Wednesday, August 8, 2007

Sticker Shock At The Risk Emporium

As Mr. Treasury Secretary Hank Paulson so elegantly understated it, risk is being "re-priced".

The blinds are down, the "Grand Sale" sign is gone and shopkeepers are hastily re-arranging their window displays. Suppliers are calling daily, even hourly, with higher quotes and they can hardly keep up with changing all the price tags. Customers, used to rock bottom prices, walk away shaking their heads in disgust vowing to look for cheaper merchandise elsewhere, only to discover that the same thing is happening everywhere. What's more, several previously abundant products have been pulled from the shelves completely and dozens of smaller stores have closed for good, having gone from riches to rags literally within days.

The big stores are still in business, but their owners are not feeling too chipper, either. They know that when prices go up so fast and so much, customers simply can't adjust. Sticker shock is bad news for business and it does not matter if your are selling pizzas or mezzanine loans.

Back to the financial community.. As risk gets re-priced banks and brokers (particularly) have to mark their own portfolios to market and that hurts, though there are dozens of tricks to mask and ease the pain. But their real risk exposure is elsewhere: it resides in their major customers' balance sheets, those hedge and private equity funds that borrowed so heavily to speculate in overvalued, risky assets from stocks and CDO's to real estate in Romania. (Are you familiar with the term "prime broker"? If not, you should be.) The risk connection is direct, even if a few domino drops away.

The game could be sustained for as long as no one wanted their money back. But everyone now knows that risk is being re-priced at the Risk Emporium - and who wants to get stuck inside? Get the money out first, ask questions later, because there is an infinite amount of time but a finite amount of money, despite all the nonsense about liquidity. This is where and when things get nasty: withdrawal requests combined with margin calls can bring down leveraged funds within days, even hours. Funds can stop redemptions, but all this means is that customers will most definitely get wiped out, because margin calls have priority.

If this sounds alarmist, it is. Because in talking yesterday with a long-time friend in the business he said: "Those guys at Goldman and Morgan, they are smart, they'll figure it out - it will be OK". How does it go? Denial, hope, anger, capitulation, apathy... I am alarmed because we are now clearly past the "denial" stage and in full "hope" mode.
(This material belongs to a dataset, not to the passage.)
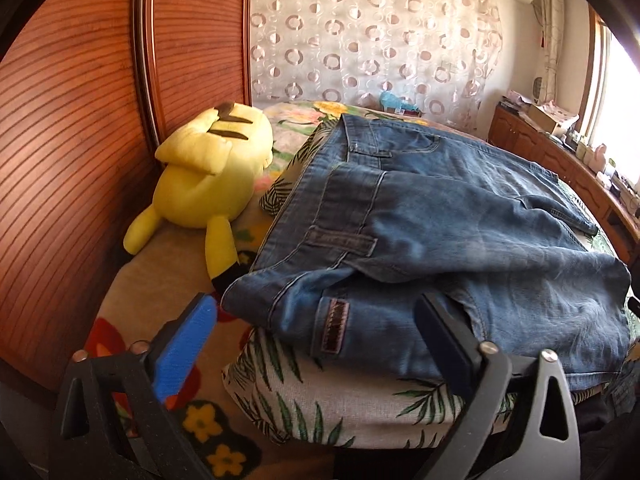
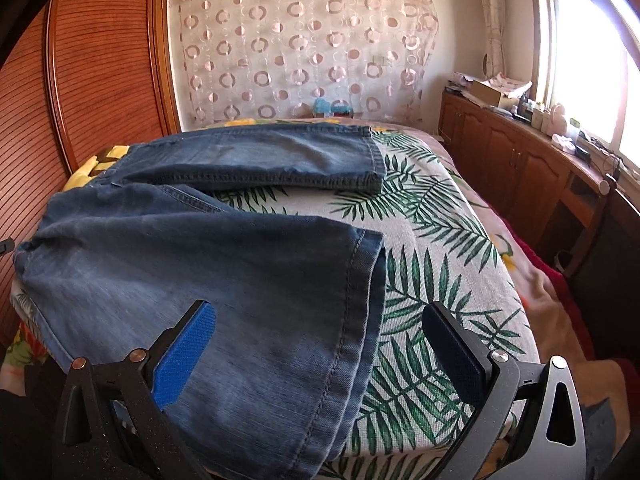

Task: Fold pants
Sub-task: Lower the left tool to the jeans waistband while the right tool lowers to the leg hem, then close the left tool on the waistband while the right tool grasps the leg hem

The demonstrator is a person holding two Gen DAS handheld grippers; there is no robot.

Even Mr. Paulson acknowledges the problem, but "we have a strong economy", etc. We can see this in the way markets are acting: the "hopefuls" are looking for bottoms, just 5% off the top.

In speaking with a broker whose observations I highly respect, she had this to say: "This time around it won't be the little guy who gets stuck. It will be the supposedly "smart" money, the hedge funds and the big-time individual speculators... unless of course the little guy is somehow convinced to jump back in, right now". Now, that would be a shame, wouldn't it?


  1. How could the little guy jump right in, right now? From your earlier posts and from the statistics you quote, it seems that most little guys are broke, drowning in debt.

    This is getting interested. I think we are not only witnessing a financial crisis, but also on ideological paradigm shift. The neo-liberal paradigm of free markets etc has run its course, mostly due to resource depletion world wide. Now, as you have pointed out, we need another economical paradigm, one with more substantial foundation and smaller requirements for material inputs.

    Very, very interesting times. Simpler, harder, but hopefully happier ways of life coming.

  2. Thanks for your comments mane,

    I agree with you, it will be almost impossible for the small guy to truly jump in in great enough numbers to bail out the big boys - as is usually the case - because they are tapped out.

    Great economic upheavals bring about paradigm shifts. Keynesian economics and the social state were "born" during the Great Depression and if this debt bubble bursts hard enough I think we will be headed for something new. Hopefully it will be along the lines of sustainable development. The other option is too scary to ponder.


  3. Democrats would unload junk mortgages onto Fannie and Freddie

    By Andrew Ward and Stephanie Kirchgaessner
    Financial Times, London
    Tuesday, August 7, 2007

    WASHINGTON -- Influential Democratic senators on Tuesday called for Fannie Mae and Freddie Mac, the government-sponsored mortgage companies, to be given a bigger role in efforts to stabilise the troubled US mortgage market.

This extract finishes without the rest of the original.